The Minneapolis case is so bizarre that it is sui generis. It was a rookie cop panicking when someone approached the window of his car, and shooting that person -- and, in doing so, shooting across the body of his partner, who was sitting in the seat next to the window. It was not a cop using excessive force to arrest someone, or to punish someone for giving him lip, or for any of the usual reasons.

Emmett Till didn't set out to become a martyr, nor did his killers set out to make him one and light a fire in the Civil Rights Movement. Their intentions didn't matter, but the intentions of those using their story did.

I don't understand why that matters. The point is not what they intended (unlike the Zebra killers, who might well have intended to create a race war, IIRC). The point is that one turned out to influence a major, major historical development, and the other did not. That is why everyone has heard of the former, and not the latter.

The radical left of the 70s might not have gotten everything they wanted, but I find it hard to swallow saying that they haven't had much more success than they deserved, or that the Zebras weren't representative of a larger social issue (the same social issue as Till and Floyd, really).

? Why does it matter whether they had more or less success than they deserved? My point is not about deserts, but about the extent of change that happened subsequently. As I mentioned, the Civil Rights Movement was quite literally a successful social revolution. Whatever success the radical left of the 1970s achieved, it was quite marginal compared to the Civil Rights Movement, which was one of the two or three most momentous developments in US history. Of course we are going to be familiar with people associated therewith.

Well, of course a story can't have impact unless people hear about. But the story of the Zebra killings also was widely told at the time. The reason that one is well known today is because it was part of a massively, massively, massively important historical development. You might as well ask why everyone in the world has heard of Hitler, but not Father Coughlin. After all, they were both anti-Semitic demogogues!

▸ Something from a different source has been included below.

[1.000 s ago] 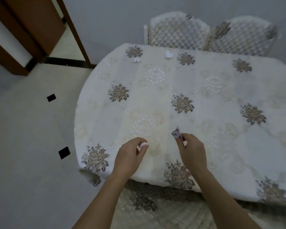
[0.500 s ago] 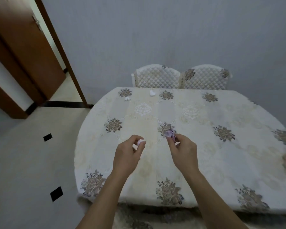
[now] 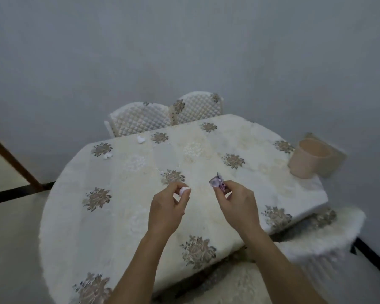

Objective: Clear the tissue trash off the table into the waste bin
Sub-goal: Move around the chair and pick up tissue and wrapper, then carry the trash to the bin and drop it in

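Observation:
My left hand (image 3: 167,212) pinches a small white tissue wad (image 3: 183,191) between thumb and fingertips, above the middle of the table (image 3: 123,218). Beside it, my right hand (image 3: 237,205) pinches a crumpled purple-tinted tissue (image 3: 216,182). Two more white tissue scraps lie on the cloth at the far side: one (image 3: 140,139) near the chairs, another (image 3: 107,155) close to the far left edge. A beige waste bin (image 3: 305,157) stands on the table's far right corner, its open mouth tilted towards me.
The table wears a cream cloth with brown flower patches. Two quilted white chairs (image 3: 160,116) stand behind it against the grey wall. A fluffy white chair seat (image 3: 320,235) sits at the near right. A brown door frame (image 3: 11,159) crosses the left floor.
The view has swung right and risen, bringing the waste bin and the right chair into sight. Both hands keep their tissue pieces and sit slightly further over the table.

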Tool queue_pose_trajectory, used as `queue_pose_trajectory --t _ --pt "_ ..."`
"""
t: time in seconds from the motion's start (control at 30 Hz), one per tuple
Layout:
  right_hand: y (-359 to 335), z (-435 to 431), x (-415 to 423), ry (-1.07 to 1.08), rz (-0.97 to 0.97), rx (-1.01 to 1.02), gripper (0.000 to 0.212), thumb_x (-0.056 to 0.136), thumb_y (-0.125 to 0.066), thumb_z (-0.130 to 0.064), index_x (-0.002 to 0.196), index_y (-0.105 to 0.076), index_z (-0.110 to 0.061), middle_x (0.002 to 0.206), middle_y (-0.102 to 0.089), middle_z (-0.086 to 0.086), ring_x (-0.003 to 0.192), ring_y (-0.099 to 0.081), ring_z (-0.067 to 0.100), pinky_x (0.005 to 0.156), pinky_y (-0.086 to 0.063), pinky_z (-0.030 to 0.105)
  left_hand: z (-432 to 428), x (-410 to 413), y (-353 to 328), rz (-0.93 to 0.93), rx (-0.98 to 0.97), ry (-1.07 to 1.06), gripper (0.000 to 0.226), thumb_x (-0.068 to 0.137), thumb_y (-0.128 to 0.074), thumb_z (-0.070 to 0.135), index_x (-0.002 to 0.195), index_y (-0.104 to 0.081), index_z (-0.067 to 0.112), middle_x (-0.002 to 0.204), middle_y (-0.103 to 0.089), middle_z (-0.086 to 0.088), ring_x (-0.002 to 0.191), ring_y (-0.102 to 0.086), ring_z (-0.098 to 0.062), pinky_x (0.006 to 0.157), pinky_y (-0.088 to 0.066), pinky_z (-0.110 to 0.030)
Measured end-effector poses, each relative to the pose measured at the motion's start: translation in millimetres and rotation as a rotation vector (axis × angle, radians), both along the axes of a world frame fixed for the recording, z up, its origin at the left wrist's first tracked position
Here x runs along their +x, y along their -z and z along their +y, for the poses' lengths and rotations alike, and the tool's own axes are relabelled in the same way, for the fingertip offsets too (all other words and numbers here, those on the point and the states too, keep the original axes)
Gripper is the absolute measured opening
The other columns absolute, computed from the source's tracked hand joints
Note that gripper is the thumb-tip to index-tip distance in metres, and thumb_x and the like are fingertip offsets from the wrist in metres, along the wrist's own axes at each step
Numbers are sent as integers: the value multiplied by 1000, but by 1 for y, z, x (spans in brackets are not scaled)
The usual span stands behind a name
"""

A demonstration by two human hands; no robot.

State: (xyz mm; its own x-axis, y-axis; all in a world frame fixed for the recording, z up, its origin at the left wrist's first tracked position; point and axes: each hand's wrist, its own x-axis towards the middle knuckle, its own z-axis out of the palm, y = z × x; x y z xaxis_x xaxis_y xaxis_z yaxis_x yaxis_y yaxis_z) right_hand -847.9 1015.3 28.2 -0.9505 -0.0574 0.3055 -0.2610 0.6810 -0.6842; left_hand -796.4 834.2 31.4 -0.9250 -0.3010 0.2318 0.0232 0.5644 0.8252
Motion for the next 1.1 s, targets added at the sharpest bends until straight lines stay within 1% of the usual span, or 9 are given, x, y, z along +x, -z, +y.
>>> queue_pose_trajectory --t 0.1,0.2,0.3,0.4,0.53,0.67,0.8,0.93,1.1 --pt "-2 32 21 134 -11 75 42 97 -52 -51 66 -52 -22 60 -57 -5 54 -54 11 52 -42 34 18 -6 7 9 -5 133 11 96 -60 35 88 -64 28 76 -68 6 49 -62 -8 57 -55 -41" --pt "-1 71 48 302 -12 85 42 97 -55 -46 63 -45 -23 55 -50 -7 53 -49 13 51 -32 33 45 -11 15 11 -4 288 11 96 -60 36 89 -64 29 77 -69 7 48 -62 -8 56 -55 -38" --pt "2 110 82 465 -64 74 43 95 -55 -46 62 -44 -21 53 -50 -4 54 -50 14 47 -33 32 80 -10 19 4 22 425 9 95 -61 35 90 -64 28 78 -69 6 48 -63 -9 55 -55 -34" --pt "4 147 118 636 -84 73 45 95 -54 -47 61 -44 -20 53 -49 -4 53 -49 13 46 -30 30 122 -5 23 -1 36 590 8 95 -61 34 92 -65 27 83 -67 9 48 -63 -12 59 -55 -38" --pt "11 192 159 820 -81 111 40 95 -51 -50 67 -54 -22 59 -55 -4 58 -54 16 50 -41 35 178 3 26 2 39 760 6 94 -61 33 92 -66 30 83 -64 11 51 -63 -14 62 -55 -41" --pt "18 227 193 924 -64 130 37 96 -50 -51 76 -63 -24 60 -55 -5 57 -54 14 50 -43 34 224 8 28 39 26 873 10 94 -60 34 93 -66 26 79 -65 9 58 -65 -16 64 -55 -45" --pt "22 260 208 986 -71 139 38 98 -50 -50 73 -62 -23 55 -51 -6 52 -50 14 44 -34 29 267 9 30 60 7 944 10 95 -59 34 92 -65 27 73 -63 11 51 -63 -10 65 -54 -40" --pt "29 296 205 1000 -85 132 35 98 -50 -50 81 -65 -24 59 -54 -6 54 -52 12 46 -40 32 307 7 31 51 -25 988 8 95 -60 34 91 -64 29 74 -65 11 58 -65 -9 62 -53 -34" --pt "40 362 187 1003 -79 128 38 99 -50 -49 70 -56 -25 55 -48 -7 50 -48 11 44 -32 28 378 -11 38 54 -56 964 8 95 -62 31 89 -63 27 67 -59 14 53 -58 -6 57 -48 -25"
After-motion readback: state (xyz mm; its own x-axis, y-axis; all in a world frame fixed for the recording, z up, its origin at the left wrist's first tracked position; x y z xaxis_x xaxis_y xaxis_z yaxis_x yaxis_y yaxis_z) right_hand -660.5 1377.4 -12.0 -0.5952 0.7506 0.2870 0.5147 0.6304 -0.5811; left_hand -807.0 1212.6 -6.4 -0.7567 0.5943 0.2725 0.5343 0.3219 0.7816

The story of 70+ people being murdered is of course going to circulate at the time it's happening and not be completely buried. The question is why is it considered literal bar trivia? As mentioned, many of us hadn't heard of the killings at all and have heard of many Dahmer-type serial killers. The obvious reason is the racial angle. Five Klan members killing 70+ black people in the 1970s would still be widely discussed today, but I'm not sure what could convince you of that.

I'm not suggesting a sensational Top Men coverup of the story. It's more mundane than that. People in media will highlight and dwell on stories that conform to their world view and forget or downplay those that counter their worldview.